## Task requirements
Print the data below exactly as it appears.
========
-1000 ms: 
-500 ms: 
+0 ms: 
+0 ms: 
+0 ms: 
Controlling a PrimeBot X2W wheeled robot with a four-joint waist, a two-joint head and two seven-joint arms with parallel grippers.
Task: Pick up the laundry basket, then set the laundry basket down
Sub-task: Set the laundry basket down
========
## Output for this task
-1000 ms: 
-500 ms: 
+0 ms: 
+0 ms: 
+0 ms: 
Controlling a PrimeBot X2W wheeled robot with a four-joint waist, a two-joint head and two seven-joint arms with parallel grippers.
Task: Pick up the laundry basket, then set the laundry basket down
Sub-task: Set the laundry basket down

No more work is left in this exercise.